In his role Jagadish said, “Ladies and gentlemen, you have nothing to lose but Rs 2, while the cabaret artistes have also nothing to lose but their clothes,” he says.

When the show begins, Kuttichathan does his magic. “Soon, the cabaret dancers are fully clad, while the audience has no clothes,” says Jagadish. “As the crowd runs out, I ask, ‘Has the cabaret moved out?’” The film became a huge hit and Jagadish’s performance was noticed.

In 1984, Priyadarshan was about to shoot for a movie, ‘Oodarathuammava Aalariyam’ and Jagadish got a small role. The heroes included Mukesh, Sreenivasan and Jagathy Sreekumar.

However, on the first day of the shooting Jagathy called to say he could not come because of date problems. “Priyadarshan and producer Suresh Kumar had the courage to cast me as a hero,” says Jagadish. “This was a turning point in my life.”

The movie became a hit and Jagadish’s career took off. He acted in many films -- ‘Nandi Veendum Varika’, ‘Vellanakalude Naadu’ and ‘Kireedam’. In 1990 Jagadish started shooting for ‘In Harihar Nagar’. “We knew it was going to be a hit because the unit members kept laughing when the scenes were being filmed.”

Because of the success of ‘In Harihar Nagar’, Jagadish began to get ‘hero’ roles regularly.

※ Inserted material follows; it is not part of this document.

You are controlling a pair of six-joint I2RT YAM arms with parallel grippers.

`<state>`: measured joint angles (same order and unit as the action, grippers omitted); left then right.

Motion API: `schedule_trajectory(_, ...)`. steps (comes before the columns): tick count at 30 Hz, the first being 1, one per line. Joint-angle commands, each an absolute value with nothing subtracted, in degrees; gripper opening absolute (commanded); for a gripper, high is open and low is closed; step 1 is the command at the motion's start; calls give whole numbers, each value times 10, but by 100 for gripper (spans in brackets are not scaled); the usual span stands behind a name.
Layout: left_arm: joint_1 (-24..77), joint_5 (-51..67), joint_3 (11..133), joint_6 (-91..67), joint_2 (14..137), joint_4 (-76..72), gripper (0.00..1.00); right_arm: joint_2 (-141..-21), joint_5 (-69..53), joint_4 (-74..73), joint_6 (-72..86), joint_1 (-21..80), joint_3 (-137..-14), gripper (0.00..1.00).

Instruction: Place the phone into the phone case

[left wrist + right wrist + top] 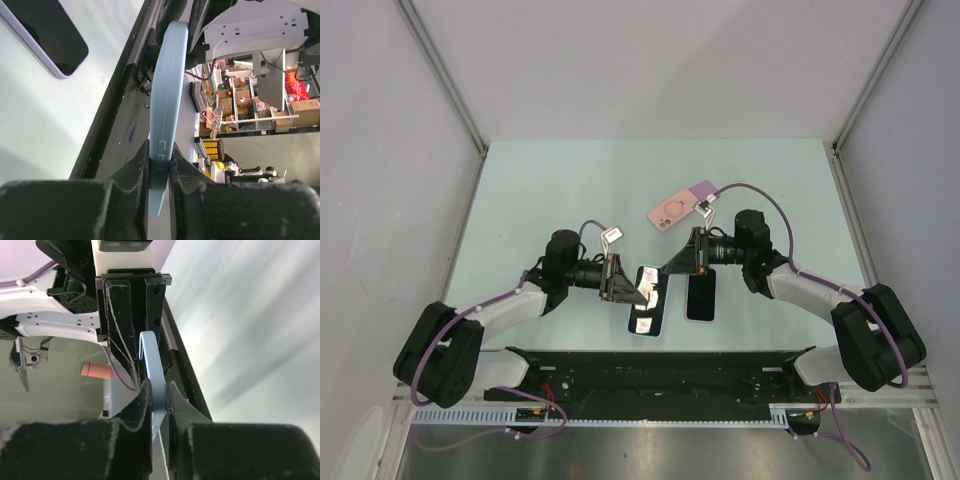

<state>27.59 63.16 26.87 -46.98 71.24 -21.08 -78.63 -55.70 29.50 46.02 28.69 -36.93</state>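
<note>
Pale-blue phone case (170, 90), edge-on with interior hidden, sits pinched between left hand (160, 161) and right hand (158, 391).

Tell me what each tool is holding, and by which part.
Both hold the light-blue phone case, turned on edge: the left tool pinches one edge, the right tool the opposite edge.
</note>
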Motion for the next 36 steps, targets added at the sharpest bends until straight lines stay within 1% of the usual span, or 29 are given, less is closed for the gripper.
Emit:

Today, he has acted in more than 300 films.

During a lunch break in the shooting of ‘Decent Parties’, in which he is the hero, at the Anjumana Devi temple, Edapally, Jagadish sits in the verandah of a house. As autorickshaws and cars surge past, he launches into an impersonation of Manna Dey singing ‘Maanasamaine Varu’ from Chemeen. Of course, it is pitch-perfect.

“Now I am going to do it in the style of Kundal Lal Sehgal,” he says and begins singing in a nasal voice. This is followed by the voices of S. Janaki, Yesudas, and finally, he makes the unit members burst into laughter by impersonating Usha Uthup with her husky voice and Westernised pronunciation.

What an amazing talent!

So where did he get this gift from? “My mother was a talented singer, but would only sing in the pooja room,” he says. And for the first and only time in the 90-minute conversation Jagadish’s face has a sombre look.

“The enduring sadness for me is that my mother, Bhasurangi Amma, has not been able to see my success,” he says. She passed away in 1984, aged 64, from a heart ailment, before Jagadish’s first film was released.

“I was very close to my mother,” he says. Bhasurangi Amma would always enquire about her son’s acting performances in college. “I felt shy to perform those items in front of her,” he says. “I feel a deep regret about this. If my mother had been able to see ‘2 Harihar Nagar’ it would have brought the greatest happiness to me.”

At this moment Jagadish is called to act in a wedding scene with actress Meera Vasudevan. As he gets up, he says, “Unfortunately, the rule of life is that God does not grant all your wishes.”